How our brains are wired for "slow love." 

It's actually a term Fisher has been using for years. Back in 2015, she explained to Nautilus how "fast sex, slow love" might be leading to happier marriages because of the way the elongated period of getting to know each other aligns with how our brain circuitry processes love. When she and a team of researchers observed lovers' brains while looking at pictures of each other, she found1 people who'd fallen in love in the last eight months showed more neural activity in the regions associated with energy, focus, motivation, and craving. Those who'd been in love between eight to 17 months? Their brains lit up in regions associated with "feelings of attachment." In other words, actual long-term bonds are neurologically distinct from just being in love.

"Because feelings of attachment emerge with time, slow love is natural," she wrote. "In fact, rapidly committing to a new partner before the liquor of attachment has emerged may be more risky to long-term happiness than first getting to know a partner via casual sex, friends with benefits, and living together. Sexual liberalism has aligned our courtship tactics with our primordial brain circuits for slow love."

Back in the day, we used to chastise young people for creating the dreaded "hookup culture," which we viewed as a direct threat to the institution of marriage and real love. Sex is too easy to get nowadays, so why get married? (Seriously—it feels like an ancient mode of thinking now that we've moved on to freaking out about the so-called sex recession, but just two years ago, people were still making bizarre arguments about how all the casual sex was turning society upside down.)
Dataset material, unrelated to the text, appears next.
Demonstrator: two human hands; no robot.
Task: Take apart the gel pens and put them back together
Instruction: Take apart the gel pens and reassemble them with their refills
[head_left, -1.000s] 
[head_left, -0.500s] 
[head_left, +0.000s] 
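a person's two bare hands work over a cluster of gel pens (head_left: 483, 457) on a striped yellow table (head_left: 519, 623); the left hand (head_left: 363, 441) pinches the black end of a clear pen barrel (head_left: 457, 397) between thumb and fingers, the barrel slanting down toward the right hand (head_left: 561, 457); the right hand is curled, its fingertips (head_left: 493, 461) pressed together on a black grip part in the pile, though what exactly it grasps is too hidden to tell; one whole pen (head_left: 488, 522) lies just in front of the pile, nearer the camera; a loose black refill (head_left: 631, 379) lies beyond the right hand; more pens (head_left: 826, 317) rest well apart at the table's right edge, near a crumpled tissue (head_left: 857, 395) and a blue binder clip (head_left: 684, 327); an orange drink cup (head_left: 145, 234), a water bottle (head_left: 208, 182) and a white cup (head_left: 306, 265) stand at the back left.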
But Fisher says young people aren't less interested in commitment; they're just more in tune with what it takes to forge a commitment that will actually last. Last year a survey of 5,000 people conducted by the dating app Match, for which Fisher is a scientific adviser, found 70% of singles want a serious relationship.

Why dating longer leads to stronger marriages.

Many people in their 20s and 30s grew up surrounded by divorce, seeing their parents break up and being warned over and over again about how half of all marriages don't work out in the end. These experiences could be why this generation has taken a vastly different approach to romance, choosing to withhold exclusivity until they're really sure about someone and then to really take their time strengthening those relationships before diving into a marital commitment that they know has historically proved to be very fragile.

As the Times reports, past research has shown people who date for at least three years before getting married are 39% less likely to get divorced than those who "rush into marriage." And millennial couples actually spend six and a half years together on average before getting married. 

"This is a real extended period of the pre-commitment stage," Fisher told the Times. "With slow love, maybe by the time people walk down the aisle, they know who they've got, and they think they can keep who they've got."

And early research on millennial marriages suggests their strategy is working: The divorce rate has fallen about 24% since its peak in 1981, Cosmopolitan reports, and experts say the well-known "half of all marriages end in divorce" saying is no longer true today. The National Center for Family and Marriage Research at Bowling Green State University found just 16 divorces per 1,000 married women in 2017.

So maybe millennials are onto something? We still have a few more decades to go before we can really look back on this generation's marriages and see just how successful they are (or weren’t), but from what the current research is telling us, "slow love" might just be the key to lasting love.